(WHAT TO DO)
The lines to repeat are those below from the one containing "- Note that" down to the one containing "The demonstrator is", both included; reproduce them exactly and nothing else.
----
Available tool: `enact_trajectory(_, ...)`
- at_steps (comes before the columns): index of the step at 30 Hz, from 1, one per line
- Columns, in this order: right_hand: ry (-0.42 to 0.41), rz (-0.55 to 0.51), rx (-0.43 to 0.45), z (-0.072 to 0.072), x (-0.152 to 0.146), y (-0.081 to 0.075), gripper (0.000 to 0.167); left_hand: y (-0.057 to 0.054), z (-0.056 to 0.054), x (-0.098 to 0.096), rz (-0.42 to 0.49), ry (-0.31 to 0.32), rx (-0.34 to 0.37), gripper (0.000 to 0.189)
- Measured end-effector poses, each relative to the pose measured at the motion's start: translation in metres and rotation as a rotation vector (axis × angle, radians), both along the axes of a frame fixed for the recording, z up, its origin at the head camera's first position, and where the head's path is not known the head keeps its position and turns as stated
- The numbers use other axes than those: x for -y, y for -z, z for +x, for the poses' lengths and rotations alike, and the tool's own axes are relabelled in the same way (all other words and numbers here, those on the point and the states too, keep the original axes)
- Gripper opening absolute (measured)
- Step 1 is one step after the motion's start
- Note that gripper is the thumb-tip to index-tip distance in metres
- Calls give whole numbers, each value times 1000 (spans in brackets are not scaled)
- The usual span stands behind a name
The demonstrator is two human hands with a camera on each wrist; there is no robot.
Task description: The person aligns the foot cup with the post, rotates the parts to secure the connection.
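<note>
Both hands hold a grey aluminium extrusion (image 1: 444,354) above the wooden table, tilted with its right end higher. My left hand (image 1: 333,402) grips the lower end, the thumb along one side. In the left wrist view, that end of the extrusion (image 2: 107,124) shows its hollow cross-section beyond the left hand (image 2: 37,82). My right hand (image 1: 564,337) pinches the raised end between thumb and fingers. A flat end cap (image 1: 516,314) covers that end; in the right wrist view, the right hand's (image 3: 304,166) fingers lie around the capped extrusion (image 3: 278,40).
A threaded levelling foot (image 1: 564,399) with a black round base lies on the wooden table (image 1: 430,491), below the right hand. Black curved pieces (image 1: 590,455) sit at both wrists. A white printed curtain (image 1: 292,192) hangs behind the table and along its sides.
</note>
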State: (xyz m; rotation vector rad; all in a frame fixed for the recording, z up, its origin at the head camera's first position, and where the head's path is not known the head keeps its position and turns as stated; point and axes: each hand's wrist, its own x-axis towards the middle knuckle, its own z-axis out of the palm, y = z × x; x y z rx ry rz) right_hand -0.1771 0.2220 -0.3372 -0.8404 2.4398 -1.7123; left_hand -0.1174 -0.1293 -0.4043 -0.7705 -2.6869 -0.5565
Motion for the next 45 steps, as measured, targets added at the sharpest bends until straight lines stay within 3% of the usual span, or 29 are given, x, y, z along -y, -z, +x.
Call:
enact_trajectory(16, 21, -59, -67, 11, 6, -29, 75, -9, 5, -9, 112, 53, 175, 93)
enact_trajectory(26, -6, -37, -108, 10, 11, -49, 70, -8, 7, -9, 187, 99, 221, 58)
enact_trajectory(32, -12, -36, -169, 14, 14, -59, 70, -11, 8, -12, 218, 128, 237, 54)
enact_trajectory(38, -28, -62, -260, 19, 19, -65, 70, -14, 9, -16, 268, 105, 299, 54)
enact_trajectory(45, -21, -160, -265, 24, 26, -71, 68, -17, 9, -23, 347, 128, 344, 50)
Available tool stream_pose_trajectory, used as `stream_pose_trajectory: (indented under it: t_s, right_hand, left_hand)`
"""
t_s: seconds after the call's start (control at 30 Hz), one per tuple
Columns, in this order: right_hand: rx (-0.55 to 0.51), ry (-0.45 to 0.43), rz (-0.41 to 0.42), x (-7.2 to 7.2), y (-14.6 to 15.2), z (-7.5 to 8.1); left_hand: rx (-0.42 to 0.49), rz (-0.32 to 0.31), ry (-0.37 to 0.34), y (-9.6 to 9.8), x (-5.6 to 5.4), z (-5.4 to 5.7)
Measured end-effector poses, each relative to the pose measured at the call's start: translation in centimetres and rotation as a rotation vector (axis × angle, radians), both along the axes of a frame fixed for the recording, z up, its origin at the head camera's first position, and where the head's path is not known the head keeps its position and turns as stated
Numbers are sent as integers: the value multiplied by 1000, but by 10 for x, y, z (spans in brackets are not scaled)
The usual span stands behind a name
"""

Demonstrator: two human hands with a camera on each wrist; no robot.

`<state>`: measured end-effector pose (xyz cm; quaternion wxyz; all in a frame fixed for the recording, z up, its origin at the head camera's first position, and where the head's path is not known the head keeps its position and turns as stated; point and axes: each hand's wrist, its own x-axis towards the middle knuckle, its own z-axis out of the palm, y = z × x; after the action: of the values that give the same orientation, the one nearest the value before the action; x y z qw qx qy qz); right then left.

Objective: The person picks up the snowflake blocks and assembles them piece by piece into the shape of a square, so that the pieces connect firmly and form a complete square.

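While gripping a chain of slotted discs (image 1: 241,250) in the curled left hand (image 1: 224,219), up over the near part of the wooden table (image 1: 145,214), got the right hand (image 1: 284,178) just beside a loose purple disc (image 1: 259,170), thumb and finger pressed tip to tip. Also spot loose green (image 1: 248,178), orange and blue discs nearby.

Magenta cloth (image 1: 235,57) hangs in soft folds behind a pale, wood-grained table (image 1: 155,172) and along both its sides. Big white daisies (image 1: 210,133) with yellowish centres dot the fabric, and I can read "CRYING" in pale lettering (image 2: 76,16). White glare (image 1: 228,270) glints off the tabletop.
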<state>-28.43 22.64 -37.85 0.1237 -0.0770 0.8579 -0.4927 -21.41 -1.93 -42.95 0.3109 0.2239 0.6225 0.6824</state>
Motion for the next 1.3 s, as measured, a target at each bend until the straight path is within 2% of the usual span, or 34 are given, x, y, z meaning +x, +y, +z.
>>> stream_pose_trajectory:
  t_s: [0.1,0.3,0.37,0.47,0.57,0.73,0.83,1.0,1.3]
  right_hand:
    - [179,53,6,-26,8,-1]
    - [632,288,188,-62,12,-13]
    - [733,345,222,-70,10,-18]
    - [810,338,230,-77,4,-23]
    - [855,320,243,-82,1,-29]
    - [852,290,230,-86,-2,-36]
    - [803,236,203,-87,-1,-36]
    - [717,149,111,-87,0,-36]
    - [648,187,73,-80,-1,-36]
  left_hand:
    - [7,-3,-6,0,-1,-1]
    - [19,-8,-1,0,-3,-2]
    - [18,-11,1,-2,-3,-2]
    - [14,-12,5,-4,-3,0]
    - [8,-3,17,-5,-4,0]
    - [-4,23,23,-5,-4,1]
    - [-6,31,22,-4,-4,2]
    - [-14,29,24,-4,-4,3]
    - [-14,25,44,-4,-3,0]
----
(RESPONSE)
- Note that gripper is the thumb-tip to index-tip distance in metres
- Calls give whole numbers, each value times 1000 (spans in brackets are not scaled)
- The usual span stands behind a name
The demonstrator is two human hands with a camera on each wrist; there is no robot.

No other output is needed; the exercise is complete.